В Бутырской тюрьме всех арестованных жен «врагов народа» ждали одинаковые допросы. Следователи спрашивали: «Что вы знаете о контрреволюционной деятельности вашего мужа?». «Так как никто из нас по этому поводу ничего не знал и не мог знать о том, чего на самом деле не было, то и рассказывать мы ничего не могли».

«У одной из наших жён во время обыска были изъяты переводы произведений Шекспира. На допросе следователь спросил: «Вы знакомы с Шекспиром?». Она отвечает: «Да, знакома».

Следователь: «Давно вы с ним знакомы?»

Она: «Давно»

Следователь: «Где же вы с ним познакомились?»

Она: «в Лондоне».

Следователь: «Кто же вас с ним познакомил?»

Она: «Не помню точно – должно быть муж».

На другой день она за такой разговорчик поплатилась – ее посадили в карцер на целую неделю. Но безграмотного следователя все же убрали».

Сутковую приговорили к 8 годам трудовых лагерей как члена семьи изменника Родины: «Жены получали 5 и 8 лет заключения. Почему 5, почему 8 – так мы и не разобрались».

Первой точкой ссылки для Сутковой стал женский лагерь в Мордовии.

«Через год дозволено было написать детям, которые находились в детдоме. Этим правом я и поспешила воспользоваться. О судьбе своих детей я поэтому узнала раньше, чем другие, у которых дети оставались дома. Но некоторые находчивые матери на обычных адресах приписывали слово «детдом». С таким магическим словом письма доходили по назначению», – пишет она.

Летом 1939 года женский лагерь расформировали. Анастасию направили этапом на Север.

«Наш состав останавливался на станциях по преимуществу ночью, чтобы скрыть нас от взоров «любопытных». Впервые (вероятно, случайно) наш поезд остановился днем на какой-то оживлённой станции. К нашему составу вплотную подошёл встречный пассажирский поезд, направлявшийся на I всесоюзную сельскохозвыставку в Москву. Прильнув к зарешеченным окошкам теплушки, наши женщины стали разговаривать с пассажирами. Пользуясь отсутствием конвоиров, женщины постарались рассказать им, кто мы такие, за что сидим и сколько нас таких. Они слушали нас с величайшим недоумением, а некоторые с недоверием. Познакомившись таким образом, мы поспешили узнать, куда и откуда они едут.

Они охотно откликнулись и рассказали, что едут из Архангельска в Москву на выставку ВСНХ. Тогда мы поняли, что нас везут в «другую сторону», то есть в Архангельск.

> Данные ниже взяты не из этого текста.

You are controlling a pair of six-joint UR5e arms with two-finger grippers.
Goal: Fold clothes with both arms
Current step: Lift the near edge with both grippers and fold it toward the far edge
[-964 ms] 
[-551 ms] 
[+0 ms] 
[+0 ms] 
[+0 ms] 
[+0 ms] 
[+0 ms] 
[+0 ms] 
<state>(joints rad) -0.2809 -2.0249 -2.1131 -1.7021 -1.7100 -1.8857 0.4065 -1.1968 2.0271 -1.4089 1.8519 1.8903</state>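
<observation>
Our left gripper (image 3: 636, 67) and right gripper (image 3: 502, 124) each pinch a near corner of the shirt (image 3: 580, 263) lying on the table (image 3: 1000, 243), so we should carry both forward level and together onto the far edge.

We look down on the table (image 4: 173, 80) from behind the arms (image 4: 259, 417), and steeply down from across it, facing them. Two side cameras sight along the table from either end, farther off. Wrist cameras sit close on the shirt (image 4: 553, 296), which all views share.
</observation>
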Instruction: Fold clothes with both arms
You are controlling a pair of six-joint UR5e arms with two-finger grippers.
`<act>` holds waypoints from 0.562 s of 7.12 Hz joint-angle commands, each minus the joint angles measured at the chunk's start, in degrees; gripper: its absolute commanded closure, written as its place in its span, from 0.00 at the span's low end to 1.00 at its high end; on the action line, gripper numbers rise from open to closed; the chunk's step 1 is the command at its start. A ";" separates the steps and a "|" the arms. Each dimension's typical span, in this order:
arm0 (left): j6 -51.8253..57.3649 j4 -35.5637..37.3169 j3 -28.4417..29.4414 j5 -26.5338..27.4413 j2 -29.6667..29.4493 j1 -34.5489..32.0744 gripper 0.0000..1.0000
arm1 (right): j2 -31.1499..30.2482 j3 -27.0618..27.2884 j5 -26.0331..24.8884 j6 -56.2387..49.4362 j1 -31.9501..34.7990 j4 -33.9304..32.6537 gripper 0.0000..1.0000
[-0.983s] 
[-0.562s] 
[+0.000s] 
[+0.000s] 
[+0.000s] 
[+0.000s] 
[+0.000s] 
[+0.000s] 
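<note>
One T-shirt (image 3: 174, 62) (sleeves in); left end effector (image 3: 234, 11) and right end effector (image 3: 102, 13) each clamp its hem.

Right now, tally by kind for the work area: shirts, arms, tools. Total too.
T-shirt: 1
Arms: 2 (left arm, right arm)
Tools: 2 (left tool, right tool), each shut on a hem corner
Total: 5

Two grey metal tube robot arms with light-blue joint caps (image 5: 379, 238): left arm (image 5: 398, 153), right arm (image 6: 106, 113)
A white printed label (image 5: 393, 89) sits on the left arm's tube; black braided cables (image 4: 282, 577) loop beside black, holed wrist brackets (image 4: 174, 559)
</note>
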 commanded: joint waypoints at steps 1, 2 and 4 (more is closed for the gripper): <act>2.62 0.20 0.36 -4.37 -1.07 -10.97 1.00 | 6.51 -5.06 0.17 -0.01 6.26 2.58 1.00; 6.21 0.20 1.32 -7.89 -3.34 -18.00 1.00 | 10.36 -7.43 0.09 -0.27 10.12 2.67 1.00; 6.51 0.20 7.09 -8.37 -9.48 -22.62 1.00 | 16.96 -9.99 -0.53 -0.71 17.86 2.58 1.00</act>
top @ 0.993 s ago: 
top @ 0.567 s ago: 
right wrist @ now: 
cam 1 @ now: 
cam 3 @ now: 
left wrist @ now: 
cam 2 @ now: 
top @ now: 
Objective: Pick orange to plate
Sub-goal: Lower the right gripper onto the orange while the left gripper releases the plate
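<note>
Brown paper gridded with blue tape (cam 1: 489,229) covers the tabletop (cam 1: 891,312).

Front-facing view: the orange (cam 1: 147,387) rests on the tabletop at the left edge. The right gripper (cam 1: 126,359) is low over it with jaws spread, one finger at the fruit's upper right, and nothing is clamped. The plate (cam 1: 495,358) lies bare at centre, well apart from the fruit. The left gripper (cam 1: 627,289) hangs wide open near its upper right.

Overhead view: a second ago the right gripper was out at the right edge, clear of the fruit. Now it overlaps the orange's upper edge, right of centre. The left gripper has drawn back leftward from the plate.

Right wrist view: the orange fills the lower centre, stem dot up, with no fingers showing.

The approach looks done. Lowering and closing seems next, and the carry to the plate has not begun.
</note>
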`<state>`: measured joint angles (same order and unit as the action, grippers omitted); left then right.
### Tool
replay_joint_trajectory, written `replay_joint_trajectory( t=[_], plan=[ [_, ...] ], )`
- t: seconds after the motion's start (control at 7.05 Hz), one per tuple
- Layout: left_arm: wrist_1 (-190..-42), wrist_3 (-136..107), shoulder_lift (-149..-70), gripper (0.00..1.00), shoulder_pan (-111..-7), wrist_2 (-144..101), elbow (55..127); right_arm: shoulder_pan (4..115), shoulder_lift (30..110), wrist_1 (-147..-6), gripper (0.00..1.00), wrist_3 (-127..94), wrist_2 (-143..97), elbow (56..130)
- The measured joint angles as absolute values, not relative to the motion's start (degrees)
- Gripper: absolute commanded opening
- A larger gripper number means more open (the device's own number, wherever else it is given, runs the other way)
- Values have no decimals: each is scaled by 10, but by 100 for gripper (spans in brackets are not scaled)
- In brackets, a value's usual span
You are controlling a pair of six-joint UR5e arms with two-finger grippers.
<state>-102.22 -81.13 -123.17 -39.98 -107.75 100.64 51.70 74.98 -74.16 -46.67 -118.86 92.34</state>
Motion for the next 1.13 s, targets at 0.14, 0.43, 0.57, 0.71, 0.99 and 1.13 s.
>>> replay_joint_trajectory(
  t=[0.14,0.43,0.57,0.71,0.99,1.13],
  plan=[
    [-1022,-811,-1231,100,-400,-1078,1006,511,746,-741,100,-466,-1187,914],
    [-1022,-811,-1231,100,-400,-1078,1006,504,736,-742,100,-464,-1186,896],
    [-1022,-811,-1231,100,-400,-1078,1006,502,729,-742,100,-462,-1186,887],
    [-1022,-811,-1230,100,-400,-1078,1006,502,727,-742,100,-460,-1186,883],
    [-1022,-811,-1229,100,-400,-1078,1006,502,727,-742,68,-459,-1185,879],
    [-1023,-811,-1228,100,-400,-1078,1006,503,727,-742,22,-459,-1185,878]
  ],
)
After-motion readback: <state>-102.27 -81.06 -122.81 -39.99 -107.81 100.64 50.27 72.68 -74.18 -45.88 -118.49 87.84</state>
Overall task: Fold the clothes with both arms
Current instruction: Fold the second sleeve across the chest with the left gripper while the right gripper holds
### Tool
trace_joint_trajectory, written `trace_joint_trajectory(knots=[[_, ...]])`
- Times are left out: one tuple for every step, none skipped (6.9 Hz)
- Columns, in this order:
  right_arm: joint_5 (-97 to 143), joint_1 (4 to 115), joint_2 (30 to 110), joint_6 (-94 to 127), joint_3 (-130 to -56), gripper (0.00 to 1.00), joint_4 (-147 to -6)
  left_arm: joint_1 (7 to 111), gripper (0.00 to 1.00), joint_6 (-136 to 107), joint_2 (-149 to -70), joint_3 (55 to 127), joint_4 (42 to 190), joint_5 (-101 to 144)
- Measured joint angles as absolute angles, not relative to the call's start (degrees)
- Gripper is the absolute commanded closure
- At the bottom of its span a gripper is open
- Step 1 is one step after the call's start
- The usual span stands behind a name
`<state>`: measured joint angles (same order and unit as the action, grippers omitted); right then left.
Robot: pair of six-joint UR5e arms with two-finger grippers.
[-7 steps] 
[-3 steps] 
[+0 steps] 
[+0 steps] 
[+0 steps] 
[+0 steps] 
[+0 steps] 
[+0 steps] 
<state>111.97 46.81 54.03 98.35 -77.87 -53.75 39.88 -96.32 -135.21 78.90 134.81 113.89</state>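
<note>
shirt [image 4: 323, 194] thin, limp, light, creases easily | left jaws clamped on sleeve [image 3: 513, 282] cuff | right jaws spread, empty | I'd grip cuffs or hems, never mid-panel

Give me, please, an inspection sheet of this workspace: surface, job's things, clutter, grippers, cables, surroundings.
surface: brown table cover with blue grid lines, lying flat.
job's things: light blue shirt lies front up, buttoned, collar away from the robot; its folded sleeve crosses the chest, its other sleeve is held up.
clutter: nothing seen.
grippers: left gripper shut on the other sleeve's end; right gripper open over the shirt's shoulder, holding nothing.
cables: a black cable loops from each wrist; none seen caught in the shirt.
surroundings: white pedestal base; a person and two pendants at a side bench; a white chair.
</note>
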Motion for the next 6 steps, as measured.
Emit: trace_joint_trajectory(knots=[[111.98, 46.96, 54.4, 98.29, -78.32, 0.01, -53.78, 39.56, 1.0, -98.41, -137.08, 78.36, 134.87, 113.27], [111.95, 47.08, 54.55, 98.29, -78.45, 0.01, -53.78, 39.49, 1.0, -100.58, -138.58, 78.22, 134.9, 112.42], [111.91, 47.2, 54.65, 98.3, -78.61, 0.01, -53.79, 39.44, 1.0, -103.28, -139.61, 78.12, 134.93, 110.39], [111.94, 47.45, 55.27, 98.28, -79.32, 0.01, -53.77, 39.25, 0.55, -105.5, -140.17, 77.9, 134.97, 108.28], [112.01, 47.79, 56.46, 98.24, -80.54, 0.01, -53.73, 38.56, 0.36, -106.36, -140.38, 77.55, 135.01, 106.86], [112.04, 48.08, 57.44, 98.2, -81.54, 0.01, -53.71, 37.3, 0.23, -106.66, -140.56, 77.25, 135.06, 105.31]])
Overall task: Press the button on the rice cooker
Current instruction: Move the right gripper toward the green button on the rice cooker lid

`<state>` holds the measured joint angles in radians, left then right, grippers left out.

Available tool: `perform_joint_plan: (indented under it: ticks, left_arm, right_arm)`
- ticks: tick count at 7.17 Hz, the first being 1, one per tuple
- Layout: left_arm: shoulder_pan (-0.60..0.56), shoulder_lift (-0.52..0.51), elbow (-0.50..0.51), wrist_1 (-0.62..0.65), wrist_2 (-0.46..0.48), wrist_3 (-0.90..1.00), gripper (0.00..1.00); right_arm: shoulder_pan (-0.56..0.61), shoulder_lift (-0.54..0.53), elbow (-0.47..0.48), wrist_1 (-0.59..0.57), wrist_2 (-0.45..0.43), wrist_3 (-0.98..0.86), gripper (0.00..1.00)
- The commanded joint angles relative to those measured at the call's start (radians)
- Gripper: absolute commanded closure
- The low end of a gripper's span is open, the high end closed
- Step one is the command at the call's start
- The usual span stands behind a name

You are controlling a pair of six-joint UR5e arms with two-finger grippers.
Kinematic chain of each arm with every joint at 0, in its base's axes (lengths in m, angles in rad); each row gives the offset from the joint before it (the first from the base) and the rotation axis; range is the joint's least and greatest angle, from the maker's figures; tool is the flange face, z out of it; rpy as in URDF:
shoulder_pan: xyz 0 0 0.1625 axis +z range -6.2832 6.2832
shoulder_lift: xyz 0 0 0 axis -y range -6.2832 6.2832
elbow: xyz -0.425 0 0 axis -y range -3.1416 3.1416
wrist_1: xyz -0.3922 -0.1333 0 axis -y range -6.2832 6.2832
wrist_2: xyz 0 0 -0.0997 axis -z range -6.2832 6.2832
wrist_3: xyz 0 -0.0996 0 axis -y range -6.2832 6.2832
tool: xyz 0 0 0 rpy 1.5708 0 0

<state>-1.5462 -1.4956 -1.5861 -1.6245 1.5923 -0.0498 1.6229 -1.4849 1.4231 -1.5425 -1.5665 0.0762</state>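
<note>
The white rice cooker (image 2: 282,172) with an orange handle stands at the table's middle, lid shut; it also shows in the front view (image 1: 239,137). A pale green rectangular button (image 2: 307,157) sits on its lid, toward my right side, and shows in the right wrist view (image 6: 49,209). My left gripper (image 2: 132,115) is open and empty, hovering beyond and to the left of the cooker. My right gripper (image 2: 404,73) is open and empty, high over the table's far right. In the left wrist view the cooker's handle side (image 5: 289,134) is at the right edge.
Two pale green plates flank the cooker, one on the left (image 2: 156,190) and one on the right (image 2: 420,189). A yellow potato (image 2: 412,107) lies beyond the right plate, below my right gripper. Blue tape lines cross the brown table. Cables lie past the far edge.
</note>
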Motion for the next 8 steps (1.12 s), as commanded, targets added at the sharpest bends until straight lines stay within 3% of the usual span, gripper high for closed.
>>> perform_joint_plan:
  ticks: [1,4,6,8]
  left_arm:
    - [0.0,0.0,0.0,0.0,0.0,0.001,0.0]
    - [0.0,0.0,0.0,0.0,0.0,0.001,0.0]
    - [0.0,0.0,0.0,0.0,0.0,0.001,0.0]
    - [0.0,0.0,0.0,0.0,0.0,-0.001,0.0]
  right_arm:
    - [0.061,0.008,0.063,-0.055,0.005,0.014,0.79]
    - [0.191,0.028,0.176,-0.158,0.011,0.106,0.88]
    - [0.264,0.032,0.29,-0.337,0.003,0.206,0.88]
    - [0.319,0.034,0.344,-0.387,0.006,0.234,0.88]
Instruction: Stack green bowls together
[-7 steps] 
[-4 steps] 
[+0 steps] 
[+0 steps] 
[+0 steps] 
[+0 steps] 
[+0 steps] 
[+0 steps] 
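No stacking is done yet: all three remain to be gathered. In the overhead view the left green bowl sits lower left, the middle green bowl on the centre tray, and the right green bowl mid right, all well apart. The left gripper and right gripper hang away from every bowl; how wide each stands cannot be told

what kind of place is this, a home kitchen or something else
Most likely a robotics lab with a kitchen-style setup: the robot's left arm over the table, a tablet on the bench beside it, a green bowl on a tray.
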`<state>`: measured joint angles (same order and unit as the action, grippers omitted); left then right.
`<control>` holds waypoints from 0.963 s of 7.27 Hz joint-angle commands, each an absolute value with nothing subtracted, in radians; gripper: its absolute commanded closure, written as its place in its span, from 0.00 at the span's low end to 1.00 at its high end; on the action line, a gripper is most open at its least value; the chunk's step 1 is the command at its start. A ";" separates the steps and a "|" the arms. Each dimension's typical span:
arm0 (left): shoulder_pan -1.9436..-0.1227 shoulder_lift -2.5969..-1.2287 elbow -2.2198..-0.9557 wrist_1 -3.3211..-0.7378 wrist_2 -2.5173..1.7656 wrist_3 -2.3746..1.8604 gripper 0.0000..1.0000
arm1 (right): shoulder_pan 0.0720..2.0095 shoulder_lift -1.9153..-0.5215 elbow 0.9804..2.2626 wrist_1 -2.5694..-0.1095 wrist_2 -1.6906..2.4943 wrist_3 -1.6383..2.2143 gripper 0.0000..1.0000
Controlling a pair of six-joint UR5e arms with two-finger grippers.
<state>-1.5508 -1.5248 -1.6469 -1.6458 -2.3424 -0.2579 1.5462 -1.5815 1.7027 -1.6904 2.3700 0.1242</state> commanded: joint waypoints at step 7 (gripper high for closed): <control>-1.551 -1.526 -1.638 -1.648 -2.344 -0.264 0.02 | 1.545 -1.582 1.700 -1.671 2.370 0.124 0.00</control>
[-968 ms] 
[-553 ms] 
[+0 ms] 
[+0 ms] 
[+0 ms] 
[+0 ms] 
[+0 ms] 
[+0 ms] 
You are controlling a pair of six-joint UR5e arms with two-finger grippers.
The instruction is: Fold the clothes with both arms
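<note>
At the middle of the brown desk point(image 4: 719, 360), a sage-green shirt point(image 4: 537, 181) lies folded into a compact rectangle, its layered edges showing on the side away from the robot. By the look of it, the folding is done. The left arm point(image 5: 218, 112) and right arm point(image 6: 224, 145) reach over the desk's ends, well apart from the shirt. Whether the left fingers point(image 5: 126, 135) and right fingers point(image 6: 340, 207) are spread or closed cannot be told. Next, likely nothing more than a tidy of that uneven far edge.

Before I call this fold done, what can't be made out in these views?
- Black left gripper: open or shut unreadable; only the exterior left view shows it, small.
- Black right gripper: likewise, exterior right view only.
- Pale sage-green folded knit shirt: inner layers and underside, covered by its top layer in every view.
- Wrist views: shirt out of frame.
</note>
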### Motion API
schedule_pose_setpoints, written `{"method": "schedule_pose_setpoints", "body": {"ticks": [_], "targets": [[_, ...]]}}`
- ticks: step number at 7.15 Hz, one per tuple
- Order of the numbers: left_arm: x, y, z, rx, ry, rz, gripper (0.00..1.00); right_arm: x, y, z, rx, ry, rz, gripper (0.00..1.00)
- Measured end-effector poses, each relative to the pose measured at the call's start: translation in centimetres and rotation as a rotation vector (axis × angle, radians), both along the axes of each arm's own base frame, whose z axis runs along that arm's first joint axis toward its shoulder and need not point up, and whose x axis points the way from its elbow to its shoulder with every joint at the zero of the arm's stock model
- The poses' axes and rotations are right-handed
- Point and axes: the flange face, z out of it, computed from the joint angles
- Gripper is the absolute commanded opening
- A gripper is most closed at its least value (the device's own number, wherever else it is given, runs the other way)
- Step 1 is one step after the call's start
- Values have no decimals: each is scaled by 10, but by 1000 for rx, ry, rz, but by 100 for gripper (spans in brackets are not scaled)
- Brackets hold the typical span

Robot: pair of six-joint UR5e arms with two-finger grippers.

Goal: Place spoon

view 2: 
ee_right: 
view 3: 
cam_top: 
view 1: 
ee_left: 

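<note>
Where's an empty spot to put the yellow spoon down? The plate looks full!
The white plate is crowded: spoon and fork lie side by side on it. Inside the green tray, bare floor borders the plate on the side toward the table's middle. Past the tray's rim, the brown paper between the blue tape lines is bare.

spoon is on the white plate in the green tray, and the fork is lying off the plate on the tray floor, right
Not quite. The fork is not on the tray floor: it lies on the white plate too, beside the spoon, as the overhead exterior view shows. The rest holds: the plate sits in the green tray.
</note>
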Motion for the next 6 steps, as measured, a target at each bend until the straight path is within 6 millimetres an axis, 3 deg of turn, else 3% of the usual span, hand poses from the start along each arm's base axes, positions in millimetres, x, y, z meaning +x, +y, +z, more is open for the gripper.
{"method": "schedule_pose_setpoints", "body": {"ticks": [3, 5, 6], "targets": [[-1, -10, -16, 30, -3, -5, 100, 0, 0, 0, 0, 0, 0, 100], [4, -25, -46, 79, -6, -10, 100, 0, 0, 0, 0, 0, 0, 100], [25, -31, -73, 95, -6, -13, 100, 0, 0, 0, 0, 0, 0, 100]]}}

Воспользовавшись такой необычной стоянкой, многие жены поспешили написать письма и, сложив их треугольником, выбрасывали из окон. На наших глазах люди поднимали эти письма, кивали утвердительности головой, и впоследствии женщины получали на них ответы», – рассказывает Анастасия.

Молчание на Соловках

В поселке Талаги Архангельской области Сутковая провела год: там ее впервые начали привлекать к работе в амбулатории. «Лагерь, в котором мы находились, назывался исправительный. Это название никак не соответствовало его содержанию. Кто туда попадал, то обязательно портился хоть немного», – пишет она, отмечая, что основной контингент лагеря составляли убийцы и воры.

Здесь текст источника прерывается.